I would try substitution, because it may help to simplify the problem into a manage integral to deal with.

$u=x^n$

$du=nx^{n-1}dx.$

$${1\over n}\int_{0}^{\infty}{\cos(u)-\cos(u^2)\over u^{1\over n}}\cdot{\ln{u^{1\over n}}}{\mathrm dx\over u^{n-1\over n}}={12\gamma^2-\pi^2\over 2(4n)^2}$$

Simplified to

$${1\over n^2}\int_{0}^{\infty}{\cos(u)-\cos(u^2)\over u}\cdot{\ln{u}}\mathrm du={12\gamma^2-\pi^2\over 2(4n)^2}$$

We can remove $\ln{u}$ by doing another substitution

$v=\ln{u}$

$udv=du$

$${1\over n^2}\int_{-\infty}^{\infty}{\cos(e^v)-\cos(e^{2v})\over e^v}\cdot{v}\cdot{e^v}\mathrm du={12\gamma^2-\pi^2\over 2(4n)^2}$$

Then we finally simplified to

$$={1\over n^2}\int_{-\infty}^{\infty}v\cos(e^v)\mathrm dv -{1\over n^2}\int_{-\infty}^{\infty}v\cos(e^{2v})\mathrm dv$$

At this stage I would apply integration by parts but it seems to show a problem for me to do.

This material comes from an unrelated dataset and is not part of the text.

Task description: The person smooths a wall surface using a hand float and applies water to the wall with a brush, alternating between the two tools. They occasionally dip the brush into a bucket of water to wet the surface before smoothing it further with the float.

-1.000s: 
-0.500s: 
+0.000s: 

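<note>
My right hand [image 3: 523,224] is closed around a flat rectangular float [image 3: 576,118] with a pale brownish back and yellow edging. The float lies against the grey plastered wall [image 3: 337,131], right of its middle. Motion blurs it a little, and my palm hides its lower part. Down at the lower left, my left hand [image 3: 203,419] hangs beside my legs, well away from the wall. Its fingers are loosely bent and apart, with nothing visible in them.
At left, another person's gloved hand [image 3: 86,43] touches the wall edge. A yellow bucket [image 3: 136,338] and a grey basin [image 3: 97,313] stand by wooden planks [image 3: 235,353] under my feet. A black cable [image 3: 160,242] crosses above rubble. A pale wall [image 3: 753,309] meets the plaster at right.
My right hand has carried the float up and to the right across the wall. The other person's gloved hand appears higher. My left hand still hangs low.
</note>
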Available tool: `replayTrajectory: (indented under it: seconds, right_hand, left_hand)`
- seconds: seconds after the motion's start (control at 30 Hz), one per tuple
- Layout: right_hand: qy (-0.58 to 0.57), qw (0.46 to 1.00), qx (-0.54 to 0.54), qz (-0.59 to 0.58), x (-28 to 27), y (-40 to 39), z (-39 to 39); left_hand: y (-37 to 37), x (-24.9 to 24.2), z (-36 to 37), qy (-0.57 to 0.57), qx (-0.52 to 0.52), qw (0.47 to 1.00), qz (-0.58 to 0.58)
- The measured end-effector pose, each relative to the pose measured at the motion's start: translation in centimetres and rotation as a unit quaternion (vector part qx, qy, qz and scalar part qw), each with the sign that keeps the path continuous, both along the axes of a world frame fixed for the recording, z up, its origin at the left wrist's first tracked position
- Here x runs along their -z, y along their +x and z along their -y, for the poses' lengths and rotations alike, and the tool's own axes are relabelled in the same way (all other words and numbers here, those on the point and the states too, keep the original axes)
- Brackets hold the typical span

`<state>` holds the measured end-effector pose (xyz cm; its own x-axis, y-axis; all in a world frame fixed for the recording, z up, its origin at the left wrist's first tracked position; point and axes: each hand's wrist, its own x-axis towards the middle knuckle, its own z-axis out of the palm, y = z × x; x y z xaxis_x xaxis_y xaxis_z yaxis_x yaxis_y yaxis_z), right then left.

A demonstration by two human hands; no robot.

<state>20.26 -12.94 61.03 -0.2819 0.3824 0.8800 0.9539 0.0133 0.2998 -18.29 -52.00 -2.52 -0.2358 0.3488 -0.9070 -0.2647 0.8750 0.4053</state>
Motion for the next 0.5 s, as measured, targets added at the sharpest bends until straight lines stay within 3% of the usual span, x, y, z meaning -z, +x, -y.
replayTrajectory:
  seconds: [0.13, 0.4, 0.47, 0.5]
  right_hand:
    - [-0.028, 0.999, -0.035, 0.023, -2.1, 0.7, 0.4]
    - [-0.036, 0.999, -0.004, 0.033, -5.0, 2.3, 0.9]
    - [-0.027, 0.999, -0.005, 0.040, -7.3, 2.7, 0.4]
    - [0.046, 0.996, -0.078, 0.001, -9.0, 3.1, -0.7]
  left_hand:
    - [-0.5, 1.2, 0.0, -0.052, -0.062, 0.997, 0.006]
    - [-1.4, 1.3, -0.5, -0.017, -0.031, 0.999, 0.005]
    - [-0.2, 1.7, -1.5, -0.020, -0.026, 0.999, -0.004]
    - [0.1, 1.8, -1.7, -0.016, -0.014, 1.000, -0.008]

So I need some help. Thank you.

Answer 1

Define $$\mathcal{I}=\int_{0}^{\infty }\frac{\cos x-\cos x^2}{x}\, \ln x\, \mathrm{d}x$$ and $$\mathcal{I}\left ( \alpha \right )=\int_{0}^{\infty }x^{\alpha-1}\left ( \cos x-\cos x^{2} \right )\mathrm{d}x$$ and $\mathcal{I}\left(0\right)=-\dfrac{\gamma}{2} $, see a proof here.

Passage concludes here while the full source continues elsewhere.